**Work instruction:** Print the listing in full, exactly as it stands.

++++++++++

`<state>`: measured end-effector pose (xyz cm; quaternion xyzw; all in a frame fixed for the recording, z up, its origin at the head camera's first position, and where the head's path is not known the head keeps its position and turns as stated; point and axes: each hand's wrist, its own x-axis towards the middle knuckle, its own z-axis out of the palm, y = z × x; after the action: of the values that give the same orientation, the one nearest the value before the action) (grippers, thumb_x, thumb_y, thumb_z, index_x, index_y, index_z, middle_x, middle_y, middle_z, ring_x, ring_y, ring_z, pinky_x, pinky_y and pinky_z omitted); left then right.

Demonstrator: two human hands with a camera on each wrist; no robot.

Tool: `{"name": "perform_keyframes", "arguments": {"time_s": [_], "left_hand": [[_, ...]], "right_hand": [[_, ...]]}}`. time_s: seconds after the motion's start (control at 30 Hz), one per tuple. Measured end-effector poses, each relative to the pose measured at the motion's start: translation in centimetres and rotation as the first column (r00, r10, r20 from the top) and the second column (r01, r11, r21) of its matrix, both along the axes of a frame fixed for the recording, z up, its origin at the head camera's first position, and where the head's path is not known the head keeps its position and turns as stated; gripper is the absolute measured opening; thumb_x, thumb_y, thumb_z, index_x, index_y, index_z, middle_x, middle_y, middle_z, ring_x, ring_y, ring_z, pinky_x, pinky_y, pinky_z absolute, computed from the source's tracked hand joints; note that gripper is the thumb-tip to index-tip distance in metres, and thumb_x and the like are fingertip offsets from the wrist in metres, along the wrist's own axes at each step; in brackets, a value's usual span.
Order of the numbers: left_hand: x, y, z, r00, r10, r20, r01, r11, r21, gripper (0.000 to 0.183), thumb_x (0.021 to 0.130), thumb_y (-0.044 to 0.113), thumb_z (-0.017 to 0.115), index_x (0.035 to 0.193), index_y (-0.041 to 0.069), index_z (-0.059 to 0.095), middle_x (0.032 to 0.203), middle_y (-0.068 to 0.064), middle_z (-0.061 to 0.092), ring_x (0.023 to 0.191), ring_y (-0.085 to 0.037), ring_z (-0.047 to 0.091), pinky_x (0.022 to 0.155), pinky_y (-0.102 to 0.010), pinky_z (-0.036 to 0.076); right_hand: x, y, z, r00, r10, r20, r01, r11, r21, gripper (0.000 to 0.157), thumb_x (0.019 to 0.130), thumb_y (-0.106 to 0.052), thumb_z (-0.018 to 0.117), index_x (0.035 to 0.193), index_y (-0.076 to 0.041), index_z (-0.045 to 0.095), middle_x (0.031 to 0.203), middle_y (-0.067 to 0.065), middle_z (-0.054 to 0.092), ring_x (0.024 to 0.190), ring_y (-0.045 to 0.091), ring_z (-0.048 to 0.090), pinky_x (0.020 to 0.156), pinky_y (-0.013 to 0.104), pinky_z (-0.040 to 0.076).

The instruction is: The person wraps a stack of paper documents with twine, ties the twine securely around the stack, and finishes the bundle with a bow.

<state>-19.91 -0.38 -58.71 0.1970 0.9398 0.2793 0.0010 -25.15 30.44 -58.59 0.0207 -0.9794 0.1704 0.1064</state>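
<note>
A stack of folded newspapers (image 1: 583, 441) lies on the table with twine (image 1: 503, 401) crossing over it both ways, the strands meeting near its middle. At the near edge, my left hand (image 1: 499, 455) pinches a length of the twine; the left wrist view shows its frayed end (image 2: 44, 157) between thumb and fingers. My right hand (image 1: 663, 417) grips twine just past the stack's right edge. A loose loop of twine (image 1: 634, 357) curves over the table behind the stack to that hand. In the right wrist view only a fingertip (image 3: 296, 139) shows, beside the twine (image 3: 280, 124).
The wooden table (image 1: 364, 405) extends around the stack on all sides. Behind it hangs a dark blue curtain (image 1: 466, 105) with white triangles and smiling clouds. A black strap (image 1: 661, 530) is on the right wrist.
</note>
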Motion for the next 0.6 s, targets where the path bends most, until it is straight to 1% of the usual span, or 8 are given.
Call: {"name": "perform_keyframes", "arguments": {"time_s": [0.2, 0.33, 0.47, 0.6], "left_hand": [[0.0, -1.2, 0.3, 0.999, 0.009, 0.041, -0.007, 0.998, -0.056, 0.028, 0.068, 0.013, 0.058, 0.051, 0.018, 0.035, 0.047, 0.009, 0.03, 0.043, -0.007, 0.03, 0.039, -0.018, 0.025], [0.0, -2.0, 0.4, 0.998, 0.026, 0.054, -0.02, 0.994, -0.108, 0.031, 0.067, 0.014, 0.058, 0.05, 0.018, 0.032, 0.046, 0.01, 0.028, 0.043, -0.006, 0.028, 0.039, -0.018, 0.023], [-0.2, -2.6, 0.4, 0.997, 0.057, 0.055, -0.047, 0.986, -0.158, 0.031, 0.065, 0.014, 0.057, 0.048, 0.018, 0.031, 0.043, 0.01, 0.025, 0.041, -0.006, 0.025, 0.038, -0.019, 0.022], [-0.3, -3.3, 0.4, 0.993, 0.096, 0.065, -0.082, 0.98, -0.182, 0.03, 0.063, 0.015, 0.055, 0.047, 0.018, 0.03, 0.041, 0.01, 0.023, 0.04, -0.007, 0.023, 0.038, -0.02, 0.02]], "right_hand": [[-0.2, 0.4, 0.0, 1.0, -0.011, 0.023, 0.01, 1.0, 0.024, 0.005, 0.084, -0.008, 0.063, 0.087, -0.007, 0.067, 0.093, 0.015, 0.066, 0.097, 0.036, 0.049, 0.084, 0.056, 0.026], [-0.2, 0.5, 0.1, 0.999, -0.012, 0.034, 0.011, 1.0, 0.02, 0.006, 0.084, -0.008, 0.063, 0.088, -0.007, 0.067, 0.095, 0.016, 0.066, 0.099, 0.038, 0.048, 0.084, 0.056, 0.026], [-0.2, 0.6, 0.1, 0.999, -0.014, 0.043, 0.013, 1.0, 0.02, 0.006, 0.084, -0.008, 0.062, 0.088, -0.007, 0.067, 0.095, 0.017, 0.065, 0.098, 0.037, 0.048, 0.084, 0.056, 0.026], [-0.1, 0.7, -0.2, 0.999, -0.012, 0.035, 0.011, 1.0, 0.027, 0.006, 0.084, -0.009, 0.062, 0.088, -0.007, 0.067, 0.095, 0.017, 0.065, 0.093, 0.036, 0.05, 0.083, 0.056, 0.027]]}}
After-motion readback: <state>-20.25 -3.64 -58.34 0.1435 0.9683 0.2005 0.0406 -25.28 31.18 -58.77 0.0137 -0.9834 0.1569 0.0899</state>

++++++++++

**Task solution:**
`<state>`: measured end-effector pose (xyz cm; quaternion xyzw; all in a frame fixed for the recording, z up, its origin at the head camera's first position, and where the head's path is not known the head keeps its position and turns as stated; point and axes: each hand's wrist, its own x-axis towards the middle knuckle, its own z-axis out of the palm, y = z × x; after the action: of the values that give the same orientation, the one nearest the value before the action) (grippers, thumb_x, thumb_y, thumb_z, index_x, index_y, index_z, middle_x, middle_y, middle_z, ring_x, ring_y, ring_z, pinky_x, pinky_y and pinky_z omitted); left then right.

Demonstrator: two human hands with a camera on each wrist; no robot.

Tool: `{"name": "perform_keyframes", "arguments": {"time_s": [_], "left_hand": [[_, ...]], "right_hand": [[_, ...]]}}`. time_s: seconds after the motion's start (control at 30 Hz), one per tuple. Measured end-effector poses, each relative to the pose measured at the motion's start: translation in centimetres and rotation as the first column (r00, r10, r20 from the top) and the second column (r01, r11, r21) of its matrix, both along the axes of a frame fixed for the recording, z up, its origin at the head camera's first position, and where the head's path is not known the head keeps its position and turns as stated; gripper is the absolute measured opening; thumb_x, thumb_y, thumb_z, index_x, index_y, index_z, middle_x, middle_y, middle_z, ring_x, ring_y, ring_z, pinky_x, pinky_y, pinky_z absolute, computed from the source's tracked hand joints; note that gripper is the thumb-tip to index-tip distance in metres, and thumb_x and the like are fingertip offsets from the wrist in metres, along the wrist's own axes at each step; in brackets, a value's usual span.
Order of the numbers: left_hand: x, y, z, r00, r10, r20, r01, r11, r21, gripper (0.000 to 0.183), thumb_x (0.021 to 0.130), thumb_y (-0.044 to 0.113), thumb_z (-0.017 to 0.115), index_x (0.035 to 0.193), index_y (-0.041 to 0.069), index_z (-0.059 to 0.095), middle_x (0.032 to 0.203), middle_y (-0.068 to 0.064), middle_z (-0.061 to 0.092), ring_x (0.023 to 0.191), ring_y (-0.085 to 0.037), ring_z (-0.047 to 0.091), pinky_x (0.022 to 0.155), pinky_y (-0.102 to 0.010), pinky_z (-0.036 to 0.076); right_hand: x, y, z, r00, r10, r20, r01, r11, r21, gripper (0.000 to 0.157), thumb_x (0.019 to 0.130), thumb_y (-0.106 to 0.052), thumb_z (-0.018 to 0.117), index_x (0.035 to 0.193), index_y (-0.076 to 0.041), index_z (-0.045 to 0.095), middle_x (0.031 to 0.203), middle_y (-0.067 to 0.065), middle_z (-0.054 to 0.092), ring_x (0.024 to 0.190), ring_y (-0.045 to 0.091), ring_z (-0.048 to 0.090), pinky_x (0.020 to 0.156), pinky_y (-0.013 to 0.104), pinky_z (-0.040 to 0.076).

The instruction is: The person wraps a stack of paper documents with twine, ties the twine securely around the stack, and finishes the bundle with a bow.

<state>-19.91 -0.38 -58.71 0.1970 0.9398 0.2793 0.0010 -25.15 30.44 -58.59 0.0207 -0.9794 0.1704 0.1064</state>
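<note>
A stack of folded newspapers (image 1: 583, 441) lies on the table with twine (image 1: 503, 401) crossing over it both ways, the strands meeting near its middle. At the near edge, my left hand (image 1: 499, 455) pinches a length of the twine; the left wrist view shows its frayed end (image 2: 44, 157) between thumb and fingers. My right hand (image 1: 663, 417) grips twine just past the stack's right edge. A loose loop of twine (image 1: 634, 357) curves over the table behind the stack to that hand. In the right wrist view only a fingertip (image 3: 296, 139) shows, beside the twine (image 3: 280, 124).
The wooden table (image 1: 364, 405) extends around the stack on all sides. Behind it hangs a dark blue curtain (image 1: 466, 105) with white triangles and smiling clouds. A black strap (image 1: 661, 530) is on the right wrist.
</note>
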Motion for the next 0.6 s, targets where the path bends most, until it is straight to 1% of the usual span, or 8 are given.
Call: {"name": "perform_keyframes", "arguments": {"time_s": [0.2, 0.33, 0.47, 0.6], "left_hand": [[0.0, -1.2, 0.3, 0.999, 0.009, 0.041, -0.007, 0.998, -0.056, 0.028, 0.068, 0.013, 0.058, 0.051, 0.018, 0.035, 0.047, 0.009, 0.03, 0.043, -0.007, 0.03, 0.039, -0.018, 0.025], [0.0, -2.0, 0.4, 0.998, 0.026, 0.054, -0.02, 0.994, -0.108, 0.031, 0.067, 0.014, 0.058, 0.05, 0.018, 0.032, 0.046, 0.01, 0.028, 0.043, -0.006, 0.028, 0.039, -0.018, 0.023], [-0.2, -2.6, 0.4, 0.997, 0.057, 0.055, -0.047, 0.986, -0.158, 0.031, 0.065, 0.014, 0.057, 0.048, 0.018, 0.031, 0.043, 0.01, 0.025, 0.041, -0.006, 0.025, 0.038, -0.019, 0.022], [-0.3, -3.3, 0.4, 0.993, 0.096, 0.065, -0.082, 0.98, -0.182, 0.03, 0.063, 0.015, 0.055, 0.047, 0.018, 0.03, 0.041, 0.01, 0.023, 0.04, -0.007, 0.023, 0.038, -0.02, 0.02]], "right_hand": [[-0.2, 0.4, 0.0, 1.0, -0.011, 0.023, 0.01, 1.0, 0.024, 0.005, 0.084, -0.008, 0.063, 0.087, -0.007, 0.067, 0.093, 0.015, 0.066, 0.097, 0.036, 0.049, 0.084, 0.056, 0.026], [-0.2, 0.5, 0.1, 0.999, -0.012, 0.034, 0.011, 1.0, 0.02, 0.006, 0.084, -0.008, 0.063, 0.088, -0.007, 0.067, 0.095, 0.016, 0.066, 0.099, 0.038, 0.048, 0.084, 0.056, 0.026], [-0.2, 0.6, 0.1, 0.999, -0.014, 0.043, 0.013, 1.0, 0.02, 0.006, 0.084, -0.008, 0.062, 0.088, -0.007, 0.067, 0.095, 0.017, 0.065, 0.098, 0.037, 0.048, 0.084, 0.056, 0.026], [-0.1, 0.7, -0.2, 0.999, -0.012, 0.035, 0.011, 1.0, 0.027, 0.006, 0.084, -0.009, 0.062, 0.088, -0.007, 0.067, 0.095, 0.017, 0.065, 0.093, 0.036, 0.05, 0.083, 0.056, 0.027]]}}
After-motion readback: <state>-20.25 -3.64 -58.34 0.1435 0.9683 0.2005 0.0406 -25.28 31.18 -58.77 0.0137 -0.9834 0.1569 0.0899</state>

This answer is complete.